* TASK INSTRUCTIONS *
Could you please write out the data shown below, exactly and in full?

----- SUPPLIED DATA -----

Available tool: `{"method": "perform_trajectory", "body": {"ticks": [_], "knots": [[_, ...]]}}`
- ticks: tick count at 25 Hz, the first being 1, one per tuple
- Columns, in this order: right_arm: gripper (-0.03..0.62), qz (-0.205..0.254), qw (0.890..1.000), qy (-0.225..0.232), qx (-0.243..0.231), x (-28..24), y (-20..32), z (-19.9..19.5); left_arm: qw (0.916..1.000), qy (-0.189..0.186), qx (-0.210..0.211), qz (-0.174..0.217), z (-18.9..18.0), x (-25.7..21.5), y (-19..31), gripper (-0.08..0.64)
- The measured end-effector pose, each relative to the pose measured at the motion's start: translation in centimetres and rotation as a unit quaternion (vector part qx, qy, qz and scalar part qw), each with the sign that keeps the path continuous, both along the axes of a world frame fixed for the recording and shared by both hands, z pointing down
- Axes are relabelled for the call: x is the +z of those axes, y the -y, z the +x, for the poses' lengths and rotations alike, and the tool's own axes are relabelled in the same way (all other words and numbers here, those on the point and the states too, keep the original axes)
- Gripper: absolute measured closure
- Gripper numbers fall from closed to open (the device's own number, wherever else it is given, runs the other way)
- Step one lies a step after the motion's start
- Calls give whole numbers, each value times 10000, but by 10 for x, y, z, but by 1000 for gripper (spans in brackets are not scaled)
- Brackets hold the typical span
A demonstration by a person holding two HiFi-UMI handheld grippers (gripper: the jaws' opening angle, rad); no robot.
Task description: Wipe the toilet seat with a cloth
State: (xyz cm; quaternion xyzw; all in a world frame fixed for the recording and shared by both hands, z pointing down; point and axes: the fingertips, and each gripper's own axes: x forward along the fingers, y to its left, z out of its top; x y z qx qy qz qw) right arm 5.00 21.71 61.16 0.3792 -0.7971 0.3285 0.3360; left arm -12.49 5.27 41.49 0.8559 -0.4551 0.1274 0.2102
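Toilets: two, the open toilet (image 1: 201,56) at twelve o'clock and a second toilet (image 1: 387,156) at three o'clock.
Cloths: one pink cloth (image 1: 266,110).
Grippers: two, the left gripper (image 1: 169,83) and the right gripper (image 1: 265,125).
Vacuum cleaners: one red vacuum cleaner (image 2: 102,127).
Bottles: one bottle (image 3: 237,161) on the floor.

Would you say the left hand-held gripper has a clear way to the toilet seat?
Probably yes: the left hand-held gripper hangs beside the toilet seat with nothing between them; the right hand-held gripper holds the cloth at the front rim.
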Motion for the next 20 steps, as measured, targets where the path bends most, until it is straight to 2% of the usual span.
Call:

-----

* OUTPUT OF THE EXERCISE *
Available tool: `{"method": "perform_trajectory", "body": {"ticks": [_], "knots": [[_, ...]]}}`
- ticks: tick count at 25 Hz, the first being 1, one per tuple
- Columns, in this order: right_arm: gripper (-0.03..0.62), qz (-0.205..0.254), qw (0.890..1.000), qy (-0.225..0.232), qx (-0.243..0.231), x (-28..24), y (-20..32), z (-19.9..19.5); left_arm: qw (0.916..1.000), qy (-0.189..0.186), qx (-0.210..0.211), qz (-0.174..0.217), z (-18.9..18.0), x (-25.7..21.5), y (-19..31), gripper (-0.08..0.64)
- The measured end-effector pose, each relative to the pose measured at the motion's start: translation in centimetres and rotation as a unit quaternion (vector part qx, qy, qz and scalar part qw), each with the sign that keeps the path continuous, both along the axes of a world frame fixed for the recording and shared by both hands, z pointing down
- Axes are relabelled for the call: x is the +z of those axes, y the -y, z the +x, for the poses' lengths and rotations alike, and the tool's own axes are relabelled in the same way (all other words and numbers here, those on the point and the states too, keep the original axes)
- Gripper: absolute measured closure
- Gripper numbers fall from closed to open (the device's own number, wherever else it is given, runs the other way)
- Step one lies a step after the motion's start
- Calls give whole numbers, each value times 10000, but by 10 for x, y, z, but by 1000 for gripper (spans in brackets are not scaled)
- Brackets hold the typical span
A demonstration by a person holding two HiFi-UMI handheld grippers (gripper: the jaws' opening angle, rad); no robot.
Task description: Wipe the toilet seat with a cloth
State: (xyz cm; quaternion xyzw; all in a world frame fixed for the recording and shared by both hands, z pointing down; point and axes: the fingertips, and each gripper's own axes: x forward along the fingers, y to its left, z out of its top; x y z qx qy qz qw) right arm 5.00 21.71 61.16 0.3792 -0.7971 0.3285 0.3360; left arm -12.49 5.27 41.49 0.8559 -0.4551 0.1274 0.2102
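Toilets: two, the open toilet (image 1: 201,56) at twelve o'clock and a second toilet (image 1: 387,156) at three o'clock.
Cloths: one pink cloth (image 1: 266,110).
Grippers: two, the left gripper (image 1: 169,83) and the right gripper (image 1: 265,125).
Vacuum cleaners: one red vacuum cleaner (image 2: 102,127).
Bottles: one bottle (image 3: 237,161) on the floor.

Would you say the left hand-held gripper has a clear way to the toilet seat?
Probably yes: the left hand-held gripper hangs beside the toilet seat with nothing between them; the right hand-held gripper holds the cloth at the front rim.
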Motion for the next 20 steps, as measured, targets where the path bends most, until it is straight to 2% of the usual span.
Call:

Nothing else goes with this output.